▶ [Task directions]:
Word for word, transcribe the data below from the line with "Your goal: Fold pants" to the line with "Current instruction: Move", keeping both of those lines.

▶ [Materials provided]:
☆ ☆ ☆ ☆

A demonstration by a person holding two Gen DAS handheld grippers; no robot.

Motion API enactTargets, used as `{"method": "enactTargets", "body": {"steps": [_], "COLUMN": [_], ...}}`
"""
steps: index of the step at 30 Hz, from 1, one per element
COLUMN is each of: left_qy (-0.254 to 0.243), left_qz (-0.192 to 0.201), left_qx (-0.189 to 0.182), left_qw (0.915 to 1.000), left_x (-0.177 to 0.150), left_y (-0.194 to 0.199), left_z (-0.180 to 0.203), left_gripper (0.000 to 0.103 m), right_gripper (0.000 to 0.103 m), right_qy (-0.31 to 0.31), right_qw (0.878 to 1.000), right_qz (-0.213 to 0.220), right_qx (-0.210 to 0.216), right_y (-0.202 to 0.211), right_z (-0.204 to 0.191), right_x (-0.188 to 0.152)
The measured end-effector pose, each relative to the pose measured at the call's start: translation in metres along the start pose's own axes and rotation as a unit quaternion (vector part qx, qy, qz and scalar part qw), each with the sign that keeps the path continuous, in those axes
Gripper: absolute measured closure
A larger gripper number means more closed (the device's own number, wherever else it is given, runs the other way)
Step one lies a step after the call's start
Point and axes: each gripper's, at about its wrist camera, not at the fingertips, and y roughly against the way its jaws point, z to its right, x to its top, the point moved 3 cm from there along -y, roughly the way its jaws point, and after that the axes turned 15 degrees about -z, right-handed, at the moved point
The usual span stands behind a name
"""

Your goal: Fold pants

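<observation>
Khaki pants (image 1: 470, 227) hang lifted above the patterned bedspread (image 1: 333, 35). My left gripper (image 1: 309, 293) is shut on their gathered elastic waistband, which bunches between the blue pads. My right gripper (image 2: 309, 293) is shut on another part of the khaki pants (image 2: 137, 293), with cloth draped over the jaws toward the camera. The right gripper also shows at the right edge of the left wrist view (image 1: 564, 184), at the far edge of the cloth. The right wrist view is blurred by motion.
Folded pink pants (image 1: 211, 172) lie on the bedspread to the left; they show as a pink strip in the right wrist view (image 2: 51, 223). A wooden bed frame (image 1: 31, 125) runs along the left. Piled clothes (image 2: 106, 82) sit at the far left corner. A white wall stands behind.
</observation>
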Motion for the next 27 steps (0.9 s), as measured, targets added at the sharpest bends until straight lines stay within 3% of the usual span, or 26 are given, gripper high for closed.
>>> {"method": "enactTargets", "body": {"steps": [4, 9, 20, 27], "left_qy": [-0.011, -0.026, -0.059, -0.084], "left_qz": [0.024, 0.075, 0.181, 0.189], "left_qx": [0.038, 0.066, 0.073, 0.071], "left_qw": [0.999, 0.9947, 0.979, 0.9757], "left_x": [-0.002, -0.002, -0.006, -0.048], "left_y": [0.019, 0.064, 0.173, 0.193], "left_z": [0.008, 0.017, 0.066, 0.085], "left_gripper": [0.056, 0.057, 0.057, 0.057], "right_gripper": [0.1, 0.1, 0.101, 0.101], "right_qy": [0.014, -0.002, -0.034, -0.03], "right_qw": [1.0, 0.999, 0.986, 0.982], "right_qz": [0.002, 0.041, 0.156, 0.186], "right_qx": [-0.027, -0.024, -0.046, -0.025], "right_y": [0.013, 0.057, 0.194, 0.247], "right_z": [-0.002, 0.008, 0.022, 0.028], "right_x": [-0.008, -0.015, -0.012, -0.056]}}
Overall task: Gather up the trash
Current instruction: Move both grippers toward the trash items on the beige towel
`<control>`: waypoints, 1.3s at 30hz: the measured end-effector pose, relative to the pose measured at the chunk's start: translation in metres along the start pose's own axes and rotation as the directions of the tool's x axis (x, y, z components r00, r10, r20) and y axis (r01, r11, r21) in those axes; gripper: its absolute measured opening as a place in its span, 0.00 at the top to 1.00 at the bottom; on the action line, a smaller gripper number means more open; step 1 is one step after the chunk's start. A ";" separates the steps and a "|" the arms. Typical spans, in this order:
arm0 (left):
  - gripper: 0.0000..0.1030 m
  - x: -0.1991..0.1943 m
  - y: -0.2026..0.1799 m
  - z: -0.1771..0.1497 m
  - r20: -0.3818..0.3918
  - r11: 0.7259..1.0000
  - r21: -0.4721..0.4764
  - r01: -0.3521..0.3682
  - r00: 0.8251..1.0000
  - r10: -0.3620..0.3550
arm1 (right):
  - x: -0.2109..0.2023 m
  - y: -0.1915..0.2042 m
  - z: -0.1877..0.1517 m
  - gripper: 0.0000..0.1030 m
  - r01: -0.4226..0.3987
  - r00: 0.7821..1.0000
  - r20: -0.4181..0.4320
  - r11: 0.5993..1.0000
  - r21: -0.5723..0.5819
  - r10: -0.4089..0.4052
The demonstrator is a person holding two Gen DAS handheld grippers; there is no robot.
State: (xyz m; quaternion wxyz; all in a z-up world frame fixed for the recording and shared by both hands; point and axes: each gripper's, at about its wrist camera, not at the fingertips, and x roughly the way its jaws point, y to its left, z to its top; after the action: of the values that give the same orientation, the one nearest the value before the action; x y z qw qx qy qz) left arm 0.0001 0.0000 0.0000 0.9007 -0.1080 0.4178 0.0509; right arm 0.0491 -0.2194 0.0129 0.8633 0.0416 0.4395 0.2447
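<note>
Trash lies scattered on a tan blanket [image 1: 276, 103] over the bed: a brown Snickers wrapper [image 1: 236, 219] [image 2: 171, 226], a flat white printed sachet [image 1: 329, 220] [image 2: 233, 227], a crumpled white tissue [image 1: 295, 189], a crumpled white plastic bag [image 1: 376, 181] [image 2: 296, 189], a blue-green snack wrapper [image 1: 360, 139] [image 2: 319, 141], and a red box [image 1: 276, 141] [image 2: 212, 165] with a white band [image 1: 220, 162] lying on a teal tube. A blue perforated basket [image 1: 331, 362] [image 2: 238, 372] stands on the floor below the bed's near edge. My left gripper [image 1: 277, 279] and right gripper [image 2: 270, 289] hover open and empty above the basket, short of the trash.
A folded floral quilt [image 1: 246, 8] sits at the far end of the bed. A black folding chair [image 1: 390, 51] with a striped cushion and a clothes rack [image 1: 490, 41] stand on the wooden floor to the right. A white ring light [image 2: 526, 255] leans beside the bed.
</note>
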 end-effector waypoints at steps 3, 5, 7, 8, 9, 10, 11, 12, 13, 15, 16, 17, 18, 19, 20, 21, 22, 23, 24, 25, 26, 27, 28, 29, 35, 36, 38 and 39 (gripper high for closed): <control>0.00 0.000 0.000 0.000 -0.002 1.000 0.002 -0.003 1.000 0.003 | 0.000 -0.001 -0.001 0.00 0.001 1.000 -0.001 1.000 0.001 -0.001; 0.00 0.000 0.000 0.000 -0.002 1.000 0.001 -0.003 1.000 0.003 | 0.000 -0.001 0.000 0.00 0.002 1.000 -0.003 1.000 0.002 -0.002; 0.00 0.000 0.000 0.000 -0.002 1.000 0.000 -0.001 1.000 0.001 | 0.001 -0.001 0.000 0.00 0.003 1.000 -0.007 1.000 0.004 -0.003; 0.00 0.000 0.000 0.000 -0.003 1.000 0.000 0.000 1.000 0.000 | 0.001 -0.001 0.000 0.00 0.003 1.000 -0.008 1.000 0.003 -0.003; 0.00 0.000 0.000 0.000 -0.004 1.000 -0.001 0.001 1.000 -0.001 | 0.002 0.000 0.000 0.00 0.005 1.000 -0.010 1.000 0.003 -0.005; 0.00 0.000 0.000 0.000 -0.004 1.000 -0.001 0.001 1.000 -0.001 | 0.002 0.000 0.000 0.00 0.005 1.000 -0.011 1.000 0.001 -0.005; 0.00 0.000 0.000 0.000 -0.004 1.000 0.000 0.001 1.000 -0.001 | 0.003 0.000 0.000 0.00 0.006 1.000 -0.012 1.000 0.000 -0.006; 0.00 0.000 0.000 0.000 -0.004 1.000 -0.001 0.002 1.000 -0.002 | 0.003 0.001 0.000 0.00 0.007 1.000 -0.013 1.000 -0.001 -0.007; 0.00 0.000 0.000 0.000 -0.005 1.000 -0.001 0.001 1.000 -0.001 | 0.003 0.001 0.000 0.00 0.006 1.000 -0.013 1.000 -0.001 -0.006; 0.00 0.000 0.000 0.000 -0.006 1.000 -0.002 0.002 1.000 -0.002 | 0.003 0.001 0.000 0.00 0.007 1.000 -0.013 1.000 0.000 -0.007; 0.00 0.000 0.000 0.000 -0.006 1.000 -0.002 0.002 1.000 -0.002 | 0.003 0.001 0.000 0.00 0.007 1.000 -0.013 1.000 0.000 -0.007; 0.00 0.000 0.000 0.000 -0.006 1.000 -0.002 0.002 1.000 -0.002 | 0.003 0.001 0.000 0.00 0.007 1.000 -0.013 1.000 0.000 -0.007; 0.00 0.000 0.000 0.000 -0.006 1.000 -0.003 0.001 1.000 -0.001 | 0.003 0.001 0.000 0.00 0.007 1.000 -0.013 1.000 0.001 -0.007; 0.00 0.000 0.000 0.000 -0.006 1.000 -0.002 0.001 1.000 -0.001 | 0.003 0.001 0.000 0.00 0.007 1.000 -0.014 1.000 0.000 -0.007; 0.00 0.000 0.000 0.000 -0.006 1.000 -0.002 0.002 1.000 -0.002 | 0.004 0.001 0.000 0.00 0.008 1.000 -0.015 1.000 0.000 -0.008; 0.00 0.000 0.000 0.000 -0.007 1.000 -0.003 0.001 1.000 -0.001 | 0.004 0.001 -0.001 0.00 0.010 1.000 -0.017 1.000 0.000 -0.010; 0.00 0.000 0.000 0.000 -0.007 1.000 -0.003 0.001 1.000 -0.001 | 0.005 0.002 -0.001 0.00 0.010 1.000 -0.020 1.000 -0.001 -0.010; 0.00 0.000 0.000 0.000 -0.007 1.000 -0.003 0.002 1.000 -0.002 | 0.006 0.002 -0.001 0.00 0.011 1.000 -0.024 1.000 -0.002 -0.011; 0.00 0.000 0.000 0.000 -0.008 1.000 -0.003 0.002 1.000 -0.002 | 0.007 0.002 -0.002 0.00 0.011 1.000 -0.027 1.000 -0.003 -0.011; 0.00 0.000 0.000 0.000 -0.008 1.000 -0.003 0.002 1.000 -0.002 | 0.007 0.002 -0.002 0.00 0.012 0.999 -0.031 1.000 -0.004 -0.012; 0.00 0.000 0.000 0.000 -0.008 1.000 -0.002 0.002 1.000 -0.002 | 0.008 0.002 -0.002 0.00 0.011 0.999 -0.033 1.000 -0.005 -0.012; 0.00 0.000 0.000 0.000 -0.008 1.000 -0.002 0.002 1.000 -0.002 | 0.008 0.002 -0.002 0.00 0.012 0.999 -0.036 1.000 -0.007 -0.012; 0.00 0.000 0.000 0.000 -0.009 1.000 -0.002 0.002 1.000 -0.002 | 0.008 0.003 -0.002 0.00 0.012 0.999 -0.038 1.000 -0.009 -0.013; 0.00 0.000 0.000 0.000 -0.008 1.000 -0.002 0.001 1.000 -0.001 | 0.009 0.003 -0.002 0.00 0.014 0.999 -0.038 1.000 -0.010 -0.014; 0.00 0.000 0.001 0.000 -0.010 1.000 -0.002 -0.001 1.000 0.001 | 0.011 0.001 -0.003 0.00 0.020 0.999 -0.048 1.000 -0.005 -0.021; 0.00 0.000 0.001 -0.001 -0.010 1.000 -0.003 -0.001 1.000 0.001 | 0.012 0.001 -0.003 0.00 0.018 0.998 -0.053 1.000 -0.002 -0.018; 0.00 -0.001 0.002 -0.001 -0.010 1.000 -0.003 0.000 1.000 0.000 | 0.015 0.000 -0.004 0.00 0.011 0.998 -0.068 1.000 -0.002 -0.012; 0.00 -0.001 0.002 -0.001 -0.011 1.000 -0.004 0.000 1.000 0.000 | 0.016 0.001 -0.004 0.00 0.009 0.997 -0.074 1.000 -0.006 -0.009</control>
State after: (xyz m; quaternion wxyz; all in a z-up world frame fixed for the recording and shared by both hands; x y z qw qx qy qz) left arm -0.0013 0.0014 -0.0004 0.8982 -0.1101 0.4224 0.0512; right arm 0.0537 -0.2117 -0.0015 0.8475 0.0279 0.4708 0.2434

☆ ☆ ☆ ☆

▶ [Your response]:
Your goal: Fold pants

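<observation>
Khaki pants (image 1: 470, 227) hang lifted above the patterned bedspread (image 1: 333, 35). My left gripper (image 1: 309, 293) is shut on their gathered elastic waistband, which bunches between the blue pads. My right gripper (image 2: 309, 293) is shut on another part of the khaki pants (image 2: 137, 293), with cloth draped over the jaws toward the camera. The right gripper also shows at the right edge of the left wrist view (image 1: 564, 184), at the far edge of the cloth. The right wrist view is blurred by motion.
Folded pink pants (image 1: 211, 172) lie on the bedspread to the left; they show as a pink strip in the right wrist view (image 2: 51, 223). A wooden bed frame (image 1: 31, 125) runs along the left. Piled clothes (image 2: 106, 82) sit at the far left corner. A white wall stands behind.
</observation>
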Motion for the next 27 steps (0.9 s), as measured, targets added at the sharpest bends until straight lines stay within 3% of the usual span, or 26 are given, gripper high for closed.
>>> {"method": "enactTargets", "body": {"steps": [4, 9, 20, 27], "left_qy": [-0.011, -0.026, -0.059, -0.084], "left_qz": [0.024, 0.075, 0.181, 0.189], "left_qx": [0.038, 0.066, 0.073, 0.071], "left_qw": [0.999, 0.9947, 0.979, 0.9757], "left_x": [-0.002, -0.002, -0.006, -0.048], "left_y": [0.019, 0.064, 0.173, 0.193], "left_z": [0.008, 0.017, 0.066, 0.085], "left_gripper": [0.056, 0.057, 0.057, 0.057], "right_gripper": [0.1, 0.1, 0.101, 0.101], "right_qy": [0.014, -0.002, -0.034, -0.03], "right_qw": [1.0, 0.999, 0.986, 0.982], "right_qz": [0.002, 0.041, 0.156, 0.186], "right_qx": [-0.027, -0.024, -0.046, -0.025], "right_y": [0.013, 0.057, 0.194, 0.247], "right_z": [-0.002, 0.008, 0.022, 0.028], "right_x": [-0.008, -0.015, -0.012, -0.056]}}
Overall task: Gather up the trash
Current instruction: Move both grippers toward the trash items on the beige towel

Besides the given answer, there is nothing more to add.